Aleksandrs Isakovs

Personal information
- Date of birth: 16 September 1973 (age 52)
- Place of birth: Daugavpils, Latvian SSR, USSR (now Republic of Latvia)
- Height: 1.81 m (5 ft 11 in)
- Position: Defender

Senior career*
- Years: Team / Apps / (Gls)
- 1992: FK Celtnieks / 18 / (2)
- 1993–1994: FK Auseklis / 37 / (0)
- 1995: Vilan-D / 26 / (2)
- 1996–1999: Dinaburg FC / 88 / (1)
- 1999: Lokomotiv Nizhniy-Novgorod / 10 / (0)
- 2000: Alania Vladikavkaz / 2 / (0)
- 2000: Volgar GazProm Astrakhan / 18 / (0)
- 2000: Dinaburg FC / 2 / (0)
- 2001: Volgar GazProm Astrakhan / 29 / (0)
- 2002–2007: Skonto FC / 134 / (1)
- 2007: Daugava Daugavpils / 22 / (0)

International career
- 1997–2005: Latvia / 58 / (0)

= Aleksandrs Isakovs =

Latvian footballer

Aleksandrs Isakovs (born 16 September 1973) is a Latvian former professional footballer who played as a defender. He made 58 appearances for the Latvia national team. He debuted in 1997, and played at the Euro 2004. He started his career in Dinaburg FC, and played for Lokomotiv Nizhniy Novgorod, before joining Latvian champion team Skonto FC. He ended his career in FK Daugava Daugavpils.

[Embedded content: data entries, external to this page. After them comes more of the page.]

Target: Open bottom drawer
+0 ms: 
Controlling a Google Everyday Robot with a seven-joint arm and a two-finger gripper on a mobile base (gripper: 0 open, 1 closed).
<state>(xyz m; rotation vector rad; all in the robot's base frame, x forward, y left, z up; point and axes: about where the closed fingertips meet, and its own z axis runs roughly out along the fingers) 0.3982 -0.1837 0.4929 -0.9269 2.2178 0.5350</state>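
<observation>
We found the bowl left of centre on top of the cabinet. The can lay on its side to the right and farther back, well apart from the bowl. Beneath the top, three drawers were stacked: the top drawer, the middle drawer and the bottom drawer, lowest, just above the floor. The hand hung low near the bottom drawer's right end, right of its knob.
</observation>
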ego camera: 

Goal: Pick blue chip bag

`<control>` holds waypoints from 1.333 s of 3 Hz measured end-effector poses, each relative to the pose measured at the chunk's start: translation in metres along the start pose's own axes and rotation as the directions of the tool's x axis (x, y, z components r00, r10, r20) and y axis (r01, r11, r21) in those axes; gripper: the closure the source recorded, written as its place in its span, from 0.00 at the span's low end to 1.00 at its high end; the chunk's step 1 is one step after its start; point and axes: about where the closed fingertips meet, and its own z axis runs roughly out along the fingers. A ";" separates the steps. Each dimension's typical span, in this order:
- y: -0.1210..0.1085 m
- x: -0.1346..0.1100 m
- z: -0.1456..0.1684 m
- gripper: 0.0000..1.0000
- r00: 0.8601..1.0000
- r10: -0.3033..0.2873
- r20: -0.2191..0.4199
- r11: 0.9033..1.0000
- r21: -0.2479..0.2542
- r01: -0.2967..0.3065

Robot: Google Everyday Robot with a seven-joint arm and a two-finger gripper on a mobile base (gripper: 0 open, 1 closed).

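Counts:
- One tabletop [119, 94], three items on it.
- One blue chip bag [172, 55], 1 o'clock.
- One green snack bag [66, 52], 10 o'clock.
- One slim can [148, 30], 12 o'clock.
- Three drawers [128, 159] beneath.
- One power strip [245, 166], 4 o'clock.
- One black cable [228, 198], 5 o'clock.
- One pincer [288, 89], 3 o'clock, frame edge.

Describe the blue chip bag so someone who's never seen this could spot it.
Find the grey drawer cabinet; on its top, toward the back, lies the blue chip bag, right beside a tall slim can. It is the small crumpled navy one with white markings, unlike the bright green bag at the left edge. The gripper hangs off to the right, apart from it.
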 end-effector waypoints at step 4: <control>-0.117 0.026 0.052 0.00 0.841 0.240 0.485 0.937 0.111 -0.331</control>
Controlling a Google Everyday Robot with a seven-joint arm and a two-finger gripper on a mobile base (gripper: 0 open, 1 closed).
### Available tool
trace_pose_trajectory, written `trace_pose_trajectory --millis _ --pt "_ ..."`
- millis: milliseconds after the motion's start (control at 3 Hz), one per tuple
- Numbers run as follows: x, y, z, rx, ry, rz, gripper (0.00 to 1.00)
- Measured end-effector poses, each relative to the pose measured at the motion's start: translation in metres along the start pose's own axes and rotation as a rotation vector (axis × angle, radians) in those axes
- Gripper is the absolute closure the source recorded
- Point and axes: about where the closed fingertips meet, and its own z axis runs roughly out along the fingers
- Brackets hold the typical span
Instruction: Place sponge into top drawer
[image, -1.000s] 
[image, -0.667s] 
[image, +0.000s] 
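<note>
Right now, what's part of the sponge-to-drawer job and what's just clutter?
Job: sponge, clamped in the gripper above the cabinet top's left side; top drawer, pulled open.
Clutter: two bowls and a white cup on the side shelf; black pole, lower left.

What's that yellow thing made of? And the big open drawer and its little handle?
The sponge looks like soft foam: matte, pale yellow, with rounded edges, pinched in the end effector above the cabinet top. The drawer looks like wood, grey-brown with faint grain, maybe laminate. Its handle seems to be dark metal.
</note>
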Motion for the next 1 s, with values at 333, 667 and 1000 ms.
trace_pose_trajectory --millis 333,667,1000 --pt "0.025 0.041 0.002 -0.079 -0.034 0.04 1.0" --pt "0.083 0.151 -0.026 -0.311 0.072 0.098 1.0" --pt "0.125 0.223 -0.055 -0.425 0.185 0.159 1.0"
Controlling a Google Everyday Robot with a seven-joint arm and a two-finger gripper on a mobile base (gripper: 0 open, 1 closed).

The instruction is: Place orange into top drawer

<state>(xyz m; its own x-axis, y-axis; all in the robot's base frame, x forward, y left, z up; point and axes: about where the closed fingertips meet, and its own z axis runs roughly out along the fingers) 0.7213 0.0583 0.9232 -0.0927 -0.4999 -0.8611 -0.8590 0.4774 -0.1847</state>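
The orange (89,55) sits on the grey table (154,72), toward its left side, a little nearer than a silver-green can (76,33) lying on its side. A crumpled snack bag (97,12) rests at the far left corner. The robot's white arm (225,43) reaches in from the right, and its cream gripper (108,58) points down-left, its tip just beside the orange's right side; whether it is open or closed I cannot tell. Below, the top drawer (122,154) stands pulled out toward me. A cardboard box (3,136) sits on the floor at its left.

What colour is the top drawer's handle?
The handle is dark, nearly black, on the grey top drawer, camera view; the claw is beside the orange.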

After the end of his career, Isakovs became the sporting director of his former club Daugava Daugavpils. On 22 October 2012, he was appointed head of Daugavpils Sport administration. Isakovs' specialty is also a sports teacher.

After retiring from professional football Isakovs began playing futsal. He participated at the Daugavpils futsal championship, winning the gold medals in the 2009–10 season.